使用時に定期的にエネルギーが供給されない場合、個々の村やコミュニティは、太陽光などの再生可能エネルギーを使用して真水を供給するために高価な電池に頼らざるを得ず、そのコストは個々の消費者に転嫁される。
低コストの「電池のような」淡水化技術を開発することで、オフグリッド用途で断続的な太陽エネルギーを使用するための電池技術への依存がなくなり、インドのような発展途上国の農村コミュニティが手頃な価格で利用できるようになる。
He博士は次のように付け加えた。「従来、淡水化はエネルギーを大量に消費し、コストもかかるため、安定した電力と財源がある地域に限定されていた。送電網システムの必要性を完全に排除し、電池技術への依存を92%削除することで、我々のシステムは、安全な飲料水への確実なアクセスを現場で完全に排出ゼロで提供し、従来の方法に比べて約22%の割引で、それを必要とする人々に提供することができる。
このシステムは、気候変動により灌漑用の淡水の備蓄が不安定になっている農業など、発展途上地域以外でも使用できる可能性がある。

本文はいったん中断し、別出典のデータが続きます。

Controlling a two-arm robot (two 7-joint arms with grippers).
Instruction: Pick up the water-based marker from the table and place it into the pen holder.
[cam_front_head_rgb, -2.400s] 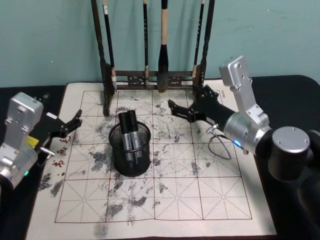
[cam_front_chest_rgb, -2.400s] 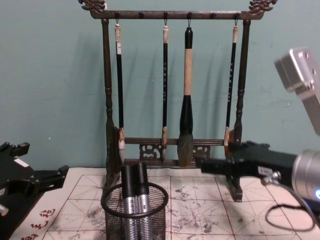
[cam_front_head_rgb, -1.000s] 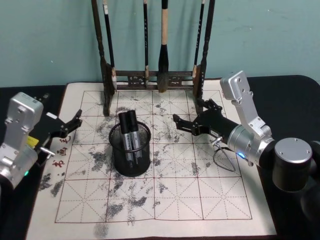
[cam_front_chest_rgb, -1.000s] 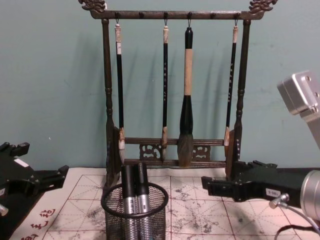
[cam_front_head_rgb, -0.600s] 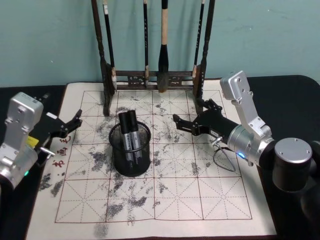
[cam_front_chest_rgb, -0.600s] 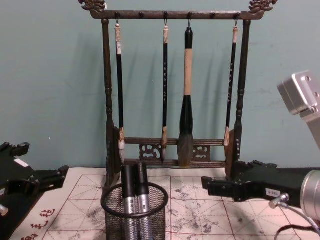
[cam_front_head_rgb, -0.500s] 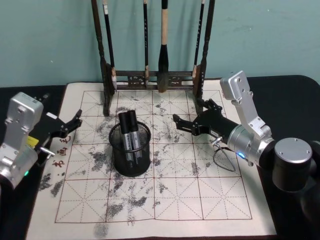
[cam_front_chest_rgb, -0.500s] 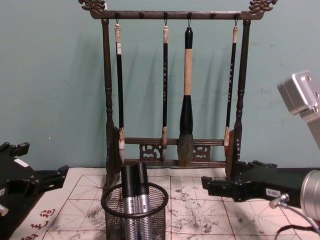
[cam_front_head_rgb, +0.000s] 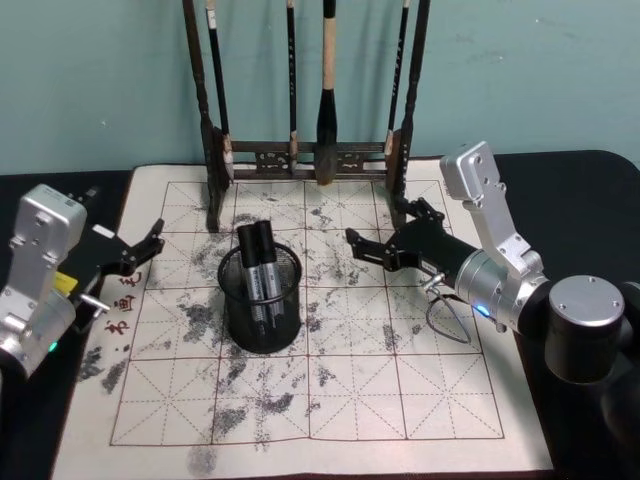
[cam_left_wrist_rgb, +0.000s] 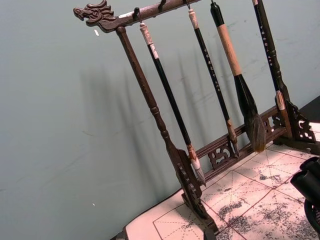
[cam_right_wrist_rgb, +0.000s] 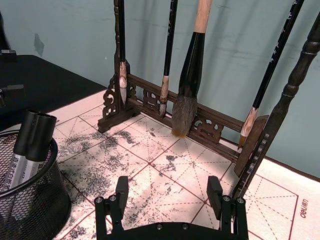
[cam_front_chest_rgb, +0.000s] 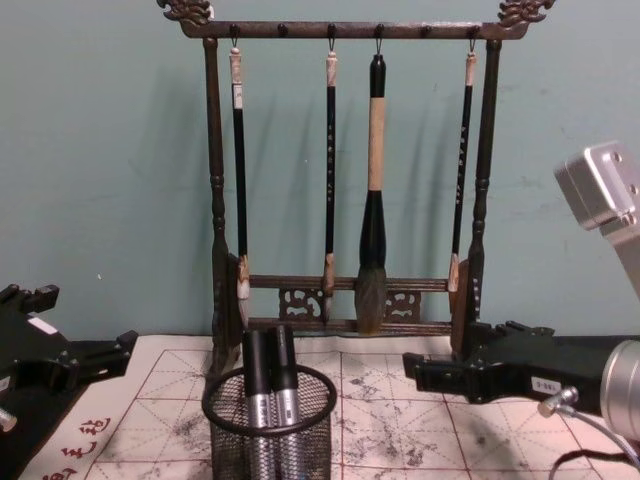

チームは、現地のパートナーとの協力を通じて、インド全土でこの技術の利用可能性を拡大することを計画している。さらに、MITのチームは、この技術を商業化し、資金を提供するためのスタートアップ企業を設立することも計画している。
He博士は、「灌漑用の淡水は、北米、中東、サハラ以南のアフリカを含む世界中で大きな問題である。不安定な水資源に頼って生き延びている産業にとって、干ばつとコストは大きな負担であり、気候変動はこれらの問題をさらに悪化させるテであろう。
「農家が灌漑用の淡水の量を損なうことなく安価に生産できる持続可能な方法を提供することで、コスト削減、炭素排出の緩和、農業生産の確保を支援し、最終的にはその恩恵を消費者に還元することができる。
「アメリカとイギリスは他のほとんどの国よりも安定し、多様化した送電網を持っているが、それでも化石燃料に依存している。農業などのエネルギーを大量に消費する部門から化石燃料を排除することで、ネットゼロへの移行を加速することができる。
「我々の次のステップは、この低コストの技術を廃水処理や、海洋をよりアルカリ性にして大気中の二酸化炭素の吸収を助けるアルカリ生成など、他の分野に適用することである。このアプローチを採用することで、農業の脱炭素化だけでなく、環境と気候のよい広範な利益も得られる。」